Meet the suspects: Charles O. Pappas
The son of a convicted cocaine dealer, Charles O. Pappas tried to stay afloat in the netherworld by snitching on criminal associates whenever prosecutors promised to bring down the hammer, according to law enforcement officials.
The Herald - quoting sources - first reported in 1992 that Pappas and Dorchester drug lord Carmello Merlino offered to trade information on the 1990 Isabella Stuwart Gardner art theft in exchange for leniency on the drug charges.
The offer also included promises about the whereabouts of $30,000 worth of stolen paintings from the Henry Wadsworth Longfellow Museum in Cambridge in 1985.
Although sources told the Herald that negotiations between investigators and lawyers for Pappas and Merlino occurred, the $300 million art theft has not been solved and there is no hard evidence Pappas had access to the works.
Pappas, 27, was ambushed by two masked men in Braintree on Thanksgiving Eve 1995 as he prepared to snitch about another crime - a 1990 Canton home invasion that allegedly involved his friend, and fellow Gardner heist suspect, David Allen Turner, law enforcement authorities said.
Pappas’s father, George, met a similar death. He was cut down by a bullet to the right eye at the Four Seas Restaurant in Chinatown in 1981. Reputed mobsters John J. “Jackie” Salemme and Edward “Brian” Halloran were charged with the slaying of George Pappas.
Salemme, brother of Francis “Cadillac Frank” Salemme, reputed underboss of the New England Mafia, was convicted of second degree murder, but the verdict was overturned by the Supreme Judicial Court in 1984. Halloran was killed before the trial.
Shortly after Charles Pappas died, his boyhood friend Turner, now 40, was let off the hook for the Canton home invasion case because of the death of another witness and the refusal of a third witness, Andrea Freedman, to testify.
It was one of several convictions Turner was able to duck over the years, while his friend, Pappas, resorted to singing like a canary to break loose from the noose of criminal charges.
Their criminal journey reaches back to 1985. That year the pair were in Provincetown after the bars had closed. A young gay social worker from New Bedford, Steve Noon, offered Pappas and Turner a ride back to Braintree.
One of Noon’s friends told police he watched the three of them climb into a van.

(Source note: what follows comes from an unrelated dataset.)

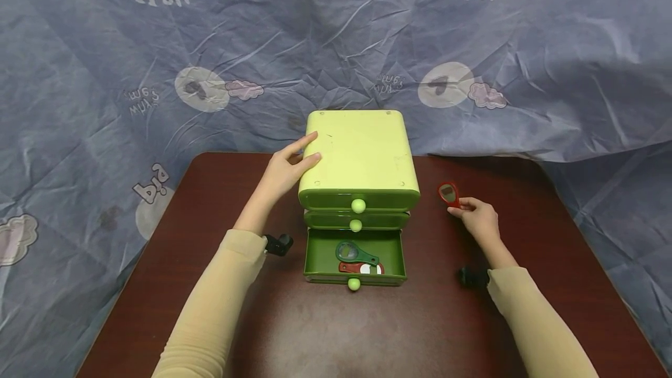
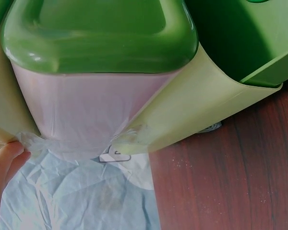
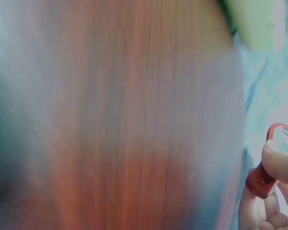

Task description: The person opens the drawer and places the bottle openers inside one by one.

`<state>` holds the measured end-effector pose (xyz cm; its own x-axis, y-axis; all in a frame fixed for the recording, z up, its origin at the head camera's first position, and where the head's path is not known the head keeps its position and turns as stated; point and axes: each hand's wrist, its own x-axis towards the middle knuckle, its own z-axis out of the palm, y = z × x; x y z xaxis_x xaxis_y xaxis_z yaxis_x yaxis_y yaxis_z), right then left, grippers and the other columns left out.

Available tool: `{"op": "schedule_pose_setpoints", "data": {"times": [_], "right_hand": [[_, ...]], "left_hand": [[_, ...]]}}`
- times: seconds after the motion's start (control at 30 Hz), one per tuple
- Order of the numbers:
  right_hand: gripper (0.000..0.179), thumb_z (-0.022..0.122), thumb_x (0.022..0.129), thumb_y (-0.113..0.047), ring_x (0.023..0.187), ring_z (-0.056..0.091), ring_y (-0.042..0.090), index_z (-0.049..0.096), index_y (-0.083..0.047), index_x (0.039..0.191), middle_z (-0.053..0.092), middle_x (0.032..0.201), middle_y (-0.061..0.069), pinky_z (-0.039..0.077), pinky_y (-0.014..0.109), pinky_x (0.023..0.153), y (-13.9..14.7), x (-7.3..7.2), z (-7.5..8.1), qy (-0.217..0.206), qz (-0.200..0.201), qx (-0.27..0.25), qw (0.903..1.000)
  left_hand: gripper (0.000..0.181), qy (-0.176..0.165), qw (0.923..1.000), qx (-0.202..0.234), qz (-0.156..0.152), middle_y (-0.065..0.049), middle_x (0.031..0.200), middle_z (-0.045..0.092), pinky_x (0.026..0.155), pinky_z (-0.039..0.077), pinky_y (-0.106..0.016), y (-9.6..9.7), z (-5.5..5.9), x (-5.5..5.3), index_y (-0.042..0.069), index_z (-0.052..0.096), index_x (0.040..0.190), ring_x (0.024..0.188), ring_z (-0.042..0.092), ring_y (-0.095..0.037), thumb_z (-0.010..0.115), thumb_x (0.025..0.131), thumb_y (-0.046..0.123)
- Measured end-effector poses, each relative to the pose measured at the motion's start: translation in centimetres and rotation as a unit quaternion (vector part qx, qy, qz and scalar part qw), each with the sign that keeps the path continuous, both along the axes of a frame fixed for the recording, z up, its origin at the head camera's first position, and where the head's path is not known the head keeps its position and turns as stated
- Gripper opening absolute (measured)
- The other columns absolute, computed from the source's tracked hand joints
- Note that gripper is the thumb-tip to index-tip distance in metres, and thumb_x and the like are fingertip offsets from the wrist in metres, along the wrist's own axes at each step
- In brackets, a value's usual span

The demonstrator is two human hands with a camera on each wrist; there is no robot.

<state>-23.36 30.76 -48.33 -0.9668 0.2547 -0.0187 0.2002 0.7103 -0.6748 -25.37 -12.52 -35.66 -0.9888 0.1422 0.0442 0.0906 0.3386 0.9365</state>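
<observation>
My right hand [image 1: 479,219] pinches a small red magnifying glass [image 1: 457,203] by its handle, to the right of a drawer cabinet [image 1: 359,150]. Its round rim and clear lens also show in the right wrist view, between thumb and fingers [image 3: 278,177]. My left hand [image 1: 285,171] rests against the upper left side of the yellow-green cabinet, fingers stretched onto its top edge. The bottom drawer [image 1: 320,249] is pulled out. Inside lie a green magnifying glass [image 1: 370,259] and a red one [image 1: 349,267] with a white part, partly under the green one.
Two upper drawers, the top one [image 1: 336,199] and the middle one [image 1: 328,220], are pushed in, each with a round knob. The cabinet stands on a dark red-brown table [image 1: 210,284]. Behind hangs a creased blue-grey cloth [image 1: 336,69] with printed figures.
</observation>
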Motion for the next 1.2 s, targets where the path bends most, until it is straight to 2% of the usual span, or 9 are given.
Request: {"op": "schedule_pose_setpoints", "data": {"times": [0.13, 0.2, 0.37, 0.63, 0.87, 1.1, 1.2], "right_hand": [[0.041, 0.077, 0.087, -0.028, 0.077, 0.056, -0.004, 0.070, -0.001, 0.116, 0.072, 0.099, 0.013, 0.046, 0.019, 0.067, -1.1, 1.9, 1.0, 0.023, 0.043, -0.027, 0.9985], [0.041, 0.077, 0.087, -0.029, 0.073, 0.053, -0.010, 0.070, 0.000, 0.116, 0.073, 0.096, 0.009, 0.047, 0.016, 0.066, -1.7, 2.9, 1.6, 0.021, 0.065, -0.041, 0.9968], [0.040, 0.078, 0.086, -0.029, 0.072, 0.057, -0.005, 0.070, 0.000, 0.112, 0.073, 0.088, 0.002, 0.050, 0.019, 0.064, -2.8, 5.4, 2.8, 0.007, 0.108, -0.063, 0.9921], [0.033, 0.081, 0.082, -0.017, 0.074, 0.064, -0.001, 0.071, 0.002, 0.108, 0.072, 0.092, 0.008, 0.054, 0.020, 0.065, -4.5, 8.3, 4.4, -0.014, 0.173, -0.109, 0.9788], [0.025, 0.082, 0.080, -0.014, 0.075, 0.067, 0.006, 0.075, -0.004, 0.101, 0.069, 0.094, 0.010, 0.056, 0.022, 0.067, -6.9, 9.3, 5.1, 0.005, 0.247, -0.114, 0.9624], [0.022, 0.083, 0.078, -0.011, 0.075, 0.062, 0.004, 0.076, -0.009, 0.098, 0.068, 0.089, 0.001, 0.054, 0.021, 0.066, -9.7, 9.2, 5.3, 0.026, 0.300, -0.065, 0.9512], [0.022, 0.083, 0.078, -0.010, 0.075, 0.062, 0.005, 0.075, -0.007, 0.099, 0.068, 0.088, 0.000, 0.054, 0.022, 0.066, -10.9, 9.0, 5.4, 0.021, 0.318, -0.052, 0.9464]], "left_hand": [[0.053, -0.001, 1.0000, 0.006, -0.003, 0.004, 0.155, 0.041, 0.099, 0.051, -0.044, 0.0, 0.1, 0.0, 0.044, 0.051, 0.141, 0.129, 0.056, -0.022, 0.069, 0.091, 0.045], [0.053, -0.001, 1.0000, 0.007, -0.005, 0.004, 0.155, 0.041, 0.098, 0.052, -0.044, 0.0, 0.1, 0.0, 0.044, 0.051, 0.141, 0.128, 0.057, -0.022, 0.069, 0.091, 0.045], [0.053, -0.001, 1.0000, 0.005, -0.007, 0.004, 0.155, 0.041, 0.096, 0.053, -0.043, 0.0, 0.1, 0.0, 0.045, 0.051, 0.141, 0.128, 0.057, -0.021, 0.068, 0.091, 0.045], [0.054, 0.007, 0.9999, -0.001, -0.007, 0.005, 0.156, 0.040, 0.100, 0.050, -0.044, 0.0, 0.3, -0.1, 0.044, 0.051, 0.142, 0.131, 0.055, -0.022, 0.069, 0.091, 0.046], [0.053, 0.002, 1.0000, 0.005, -0.004, 0.004, 0.155, 0.041, 0.099, 0.051, -0.043, 0.0, 0.2, -0.1, 0.044, 0.052, 0.140, 0.130, 0.056, -0.021, 0.069, 0.090, 0.044], [0.054, 0.004, 1.0000, 0.002, -0.008, 0.004, 0.156, 0.039, 0.101, 0.050, -0.044, 0.0, 0.1, -0.1, 0.044, 0.051, 0.141, 0.132, 0.054, -0.022, 0.069, 0.091, 0.045], [0.053, 0.003, 0.9999, 0.005, -0.009, 0.003, 0.156, 0.039, 0.100, 0.051, -0.044, 0.0, 0.1, -0.1, 0.043, 0.051, 0.141, 0.132, 0.054, -0.022, 0.069, 0.091, 0.044]]}}
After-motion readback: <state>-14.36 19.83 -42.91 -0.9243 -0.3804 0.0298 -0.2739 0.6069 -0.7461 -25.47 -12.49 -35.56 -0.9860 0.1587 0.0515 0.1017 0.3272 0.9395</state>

His body was discovered in the van on Route 3, his head bludgeoned by fierce blows. Police said although Turner was a chief suspect in the death, he was never charged.

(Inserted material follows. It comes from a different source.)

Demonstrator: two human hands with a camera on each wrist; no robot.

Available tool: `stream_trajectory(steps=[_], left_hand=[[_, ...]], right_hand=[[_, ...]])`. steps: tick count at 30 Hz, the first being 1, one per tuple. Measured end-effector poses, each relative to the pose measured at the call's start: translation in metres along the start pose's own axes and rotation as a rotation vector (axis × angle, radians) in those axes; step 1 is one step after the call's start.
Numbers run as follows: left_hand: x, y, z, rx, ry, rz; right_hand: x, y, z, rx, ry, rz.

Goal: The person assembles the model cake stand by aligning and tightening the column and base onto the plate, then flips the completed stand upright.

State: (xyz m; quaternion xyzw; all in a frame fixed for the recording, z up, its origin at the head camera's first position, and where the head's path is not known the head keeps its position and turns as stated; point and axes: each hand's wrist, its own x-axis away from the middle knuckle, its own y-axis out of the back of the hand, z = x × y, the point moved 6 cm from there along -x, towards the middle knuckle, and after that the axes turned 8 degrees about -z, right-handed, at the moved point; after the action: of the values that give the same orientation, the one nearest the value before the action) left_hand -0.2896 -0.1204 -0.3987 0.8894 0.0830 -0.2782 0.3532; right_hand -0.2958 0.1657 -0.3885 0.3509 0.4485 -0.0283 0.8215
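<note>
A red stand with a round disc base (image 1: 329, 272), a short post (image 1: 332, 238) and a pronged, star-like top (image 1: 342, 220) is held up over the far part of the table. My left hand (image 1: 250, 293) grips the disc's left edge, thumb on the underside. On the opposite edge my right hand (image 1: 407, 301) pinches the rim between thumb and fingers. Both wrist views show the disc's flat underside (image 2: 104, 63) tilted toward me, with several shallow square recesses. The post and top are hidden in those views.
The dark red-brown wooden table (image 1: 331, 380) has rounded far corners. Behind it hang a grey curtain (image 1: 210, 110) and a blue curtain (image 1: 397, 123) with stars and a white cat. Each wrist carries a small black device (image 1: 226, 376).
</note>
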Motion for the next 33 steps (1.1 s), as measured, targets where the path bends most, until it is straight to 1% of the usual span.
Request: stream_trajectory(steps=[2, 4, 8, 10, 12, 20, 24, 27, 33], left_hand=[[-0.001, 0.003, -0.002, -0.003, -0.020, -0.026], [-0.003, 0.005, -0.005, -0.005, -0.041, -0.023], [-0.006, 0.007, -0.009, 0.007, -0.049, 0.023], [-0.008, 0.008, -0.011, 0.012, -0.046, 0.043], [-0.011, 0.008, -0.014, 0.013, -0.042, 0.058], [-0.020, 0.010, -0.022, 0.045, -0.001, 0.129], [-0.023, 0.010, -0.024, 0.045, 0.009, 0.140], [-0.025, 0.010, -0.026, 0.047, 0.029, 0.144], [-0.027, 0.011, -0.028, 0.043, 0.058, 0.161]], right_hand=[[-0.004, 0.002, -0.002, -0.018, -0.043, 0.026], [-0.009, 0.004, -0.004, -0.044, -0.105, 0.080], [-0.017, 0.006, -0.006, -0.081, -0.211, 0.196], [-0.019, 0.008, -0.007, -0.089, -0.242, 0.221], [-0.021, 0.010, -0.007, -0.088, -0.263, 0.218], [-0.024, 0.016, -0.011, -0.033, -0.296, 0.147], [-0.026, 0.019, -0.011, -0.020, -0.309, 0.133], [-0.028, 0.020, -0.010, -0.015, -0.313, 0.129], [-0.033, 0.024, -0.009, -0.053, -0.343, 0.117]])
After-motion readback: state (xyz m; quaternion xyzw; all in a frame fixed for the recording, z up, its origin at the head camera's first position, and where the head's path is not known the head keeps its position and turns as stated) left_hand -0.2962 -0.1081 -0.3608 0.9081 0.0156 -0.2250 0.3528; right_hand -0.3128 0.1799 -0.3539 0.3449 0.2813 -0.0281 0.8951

Years later, Pappas introduced Turner to Merlino, who ran a major cocaine trafficking operation out of TRC Auto Electric Co. in Dorchester. Turner and Pappas picked up drugs in carburetor boxes and brought them to hotel rooms for distribution.
Before Pappas decided to cooperate with law enforcement about the Canton home invasion, he was thought to have information about the death of another Turner associate. Leonard DiMuzio was found dead in a car trunk in East Boston in 1990. Turner was questioned in that death, but never charged.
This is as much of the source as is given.